I've had a lot of trouble with anxiety and depression over the years. And I know that I have some triggers that seem to have a lot in common with the symptoms of complex-PTSD (Although I've never been diagnosed/my current therapist is not an expert on PTSD)
A few years back when I was 24 I was evaluated and was told that I have severe anxiety, and they ruled out ADD or ADHD even though there was an overlap of symptoms. After this initial exam, I went in to therapy, and eventually ended up on medication for a while. I was on a low dosage of Lexapro. I noticed that in pictures from the time I was on the meds, I looked happier, and remember feeling like I was a "passenger on my life." My days were set up for me, I just had to go through them. . . I wish there was a better way for me to describe that. At the time I started the medication I was wrapping up with college, dating a girl, working, and setting up a trip to Europe for a summer abroad. I was still anxious at times, and had a lot of issues from when I was younger to deal with. The relationship fizzled out and I started to struggle with depression and anxiety again. I eventually got off the meds when I lost my job, and lost my health insurance.
I eventually continued therapy again when I started to feel like my life was on hold and have flirted with the idea of medication on and off for a while. I don't know why I've been putting it off. . . I've been struggling my whole life.
Here's where I'm at now:
I have a difficult time dealing with stress, and I seem to get things mixed up pretty easily. I seem to be more sensitive to what goes in my body than before, and I feel disoriented, and slightly confused often. I think I hide these symptoms a lot, but they come out more in anxiety, and low self-esteem. Maybe that's the cause? I don't know. I've been trying to convince myself (I'm not sure why) that this is something that I can think myself out of, focusing a lot on positive thinking, and trying to get in a routine. I've done a ton of reading of self help books, and have started exercising more, and trying to eat more healthy. But find that dealing with my stress still takes a lot of my energy and time even though I'm not currently working full time. I am finally going to see a psychiatrist for a second eval, and possible medication this week.

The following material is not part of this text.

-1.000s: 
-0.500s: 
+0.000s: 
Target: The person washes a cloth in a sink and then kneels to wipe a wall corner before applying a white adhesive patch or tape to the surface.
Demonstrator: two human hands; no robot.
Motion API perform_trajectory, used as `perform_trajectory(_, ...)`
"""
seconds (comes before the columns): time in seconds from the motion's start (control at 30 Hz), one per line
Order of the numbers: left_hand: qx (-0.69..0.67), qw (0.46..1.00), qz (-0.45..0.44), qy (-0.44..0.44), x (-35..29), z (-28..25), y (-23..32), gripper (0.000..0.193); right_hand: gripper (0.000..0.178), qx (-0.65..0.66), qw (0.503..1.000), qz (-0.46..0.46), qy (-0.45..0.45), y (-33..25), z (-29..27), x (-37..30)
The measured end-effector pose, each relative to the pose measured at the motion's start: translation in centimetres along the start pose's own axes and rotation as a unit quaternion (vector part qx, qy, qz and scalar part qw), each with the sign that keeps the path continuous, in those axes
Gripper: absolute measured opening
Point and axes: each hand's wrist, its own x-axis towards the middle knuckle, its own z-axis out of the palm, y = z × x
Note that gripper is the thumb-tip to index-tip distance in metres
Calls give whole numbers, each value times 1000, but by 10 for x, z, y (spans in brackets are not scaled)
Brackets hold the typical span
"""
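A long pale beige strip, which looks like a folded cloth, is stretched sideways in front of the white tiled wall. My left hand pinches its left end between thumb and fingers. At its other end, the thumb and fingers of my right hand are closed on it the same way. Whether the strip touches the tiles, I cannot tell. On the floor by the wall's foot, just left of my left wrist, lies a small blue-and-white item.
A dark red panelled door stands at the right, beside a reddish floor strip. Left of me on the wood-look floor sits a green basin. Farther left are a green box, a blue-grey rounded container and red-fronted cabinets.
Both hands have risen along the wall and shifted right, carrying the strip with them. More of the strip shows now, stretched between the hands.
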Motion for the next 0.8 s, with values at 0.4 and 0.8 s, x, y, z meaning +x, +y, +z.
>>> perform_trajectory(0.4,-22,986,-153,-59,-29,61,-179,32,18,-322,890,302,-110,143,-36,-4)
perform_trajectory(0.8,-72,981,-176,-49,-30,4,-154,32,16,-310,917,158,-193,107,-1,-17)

I worked full time over this past summer, and was doing pretty good. Two jobs, one full time, one weekend, a band, a monthly event, and a girlfriend. Although, I was very stressed, and in new job ventures, I had A LOT of difficulty feeling confident, even though bosses were often encouraging and complimentary of my ability.
From the beginning of the summer to the end of the year, I became very depressed, and work slowed down after summer. I had great difficulty getting my priorities straight, and found it very easy to move through my days in a sort of avoidant fog. (I remember doing this when I was younger, but it was more severe then than now. . .) Staying in bed for several hours, and taking it “easy.” I think I was in denial about how depressed I really was. I'm not sure.
I still tried, but felt very hesitant. I also was dating a girl for the second half of the year, and frequently had trouble remembering her friends names, and things that we did together. It often felt like we were going on first dates often when we hung out. I don't know if that's just the tone of our relationship, or if there was something that was keeping her from becoming more familiar to me even after six months. I also had a lot of trouble remembering my schedule, piecing together my days in the correct order, and feeling oriented in my week. I often felt like I was moving in a small bubble of uncertainty that really made me feel uneasy, added to the anxiety, and made me feel even more depressed, and stuck. I would try to journal my days sometimes. Often it would take me a very long time to piece my day together in a detailed fashion. Even if it was just the previous day. Maybe I was over reacting, or worrying too much about small details, the amount of effort it took to reconstruct an organized recap of the previous day was tough, and made me worry. I will note here that despite all my complaints many other people in my life tell me that I appear to be “doing fine,” and am just being too hard on myself a lot of the time. .
I've read that when you are depressed, or under a lot of stress that can affect memory. I've felt this way for a lot of my life, and maybe the symptoms have always been there and I'm just more aware of them now, especially when I get things mixed up, or completely forget appointments, or plans. Historically I've had a hard time remembering large groups of people like family, and I have a difficult time remembering old teacher's names. Strangely, I notice that when I'm less stressed out, or more relaxed, a lot of this seems to vanish, but since I'm often stressed out and anxious, I'm not sure what's up. I know there's a lot in here, and I wish I had organized this better. But any help?
Yes. I'm currently in therapy. Man, I hope that your right. I feel as if I am running in to a brick wall with life right now.